The Centre can extend the model of Defence for acquiring cutting-edge foreign knowhow in agri.

Written by Pravesh Sharma |
Updated: May 12, 2016 2:48:58 am
It’s hardly a secret that barring in wheat or paddy, no major yield breakthrough has been achieved by Indian scientists for over two decades. It’s hardly a secret that barring in wheat or paddy, no major yield breakthrough has been achieved by Indian scientists for over two decades.

The recent confrontation between Monsanto and the Centre over pricing of Bt cotton seed technology has yet again brought into focus the need to constantly update technology to sustain gains in agriculture. It’s hardly a secret that barring in wheat or paddy, no major yield breakthrough has been achieved by Indian scientists for over two decades. This is more so in pulses, oilseeds and high-value agriculture sectors like horticulture, dairy and poultry.

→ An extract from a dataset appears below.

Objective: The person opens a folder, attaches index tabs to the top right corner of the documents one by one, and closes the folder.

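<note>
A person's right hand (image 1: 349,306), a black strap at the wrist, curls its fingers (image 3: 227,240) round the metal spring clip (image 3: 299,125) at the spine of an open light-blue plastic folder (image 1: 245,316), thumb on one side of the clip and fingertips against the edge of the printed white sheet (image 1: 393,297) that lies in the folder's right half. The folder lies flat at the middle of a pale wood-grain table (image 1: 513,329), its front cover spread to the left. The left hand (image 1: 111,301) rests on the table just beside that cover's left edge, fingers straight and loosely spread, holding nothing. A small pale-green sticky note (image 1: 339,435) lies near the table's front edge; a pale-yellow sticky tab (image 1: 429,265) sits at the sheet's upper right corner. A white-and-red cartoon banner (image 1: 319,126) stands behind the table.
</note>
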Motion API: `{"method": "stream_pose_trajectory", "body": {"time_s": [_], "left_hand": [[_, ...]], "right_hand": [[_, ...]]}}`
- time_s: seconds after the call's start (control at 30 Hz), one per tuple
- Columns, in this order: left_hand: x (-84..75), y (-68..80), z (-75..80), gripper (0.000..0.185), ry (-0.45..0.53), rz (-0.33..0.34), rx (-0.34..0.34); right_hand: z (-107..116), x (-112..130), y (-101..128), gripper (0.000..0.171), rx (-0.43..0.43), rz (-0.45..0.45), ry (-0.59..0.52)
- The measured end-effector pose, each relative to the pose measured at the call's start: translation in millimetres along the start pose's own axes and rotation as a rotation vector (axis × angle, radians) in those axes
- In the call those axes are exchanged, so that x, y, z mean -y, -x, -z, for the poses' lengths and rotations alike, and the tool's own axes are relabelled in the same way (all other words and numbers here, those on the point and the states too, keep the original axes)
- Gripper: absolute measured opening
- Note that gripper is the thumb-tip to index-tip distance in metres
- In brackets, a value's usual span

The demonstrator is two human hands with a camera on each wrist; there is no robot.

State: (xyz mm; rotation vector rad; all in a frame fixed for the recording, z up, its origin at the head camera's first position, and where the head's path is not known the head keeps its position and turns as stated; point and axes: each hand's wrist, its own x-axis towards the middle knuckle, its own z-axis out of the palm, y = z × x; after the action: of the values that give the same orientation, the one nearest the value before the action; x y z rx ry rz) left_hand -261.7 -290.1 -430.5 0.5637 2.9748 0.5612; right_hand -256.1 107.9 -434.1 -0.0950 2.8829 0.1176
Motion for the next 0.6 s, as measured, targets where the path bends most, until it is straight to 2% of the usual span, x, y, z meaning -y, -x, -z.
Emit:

Dramatic productivity gains in major cereals during the seventies and eighties were made possible mainly through technology sharing by non-profit international research bodies, such as CIMMYT (the International Maize and Wheat Improvement Center, Mexico) and the International Rice Research Institute in Manila. While our scientists improved many of the genetic lines sourced from these centres and adapted them to the country’s huge diversity of agro-climatic conditions, the original strains and the science behind them were, however, developed in foreign labs before they could support technology in Indian fields.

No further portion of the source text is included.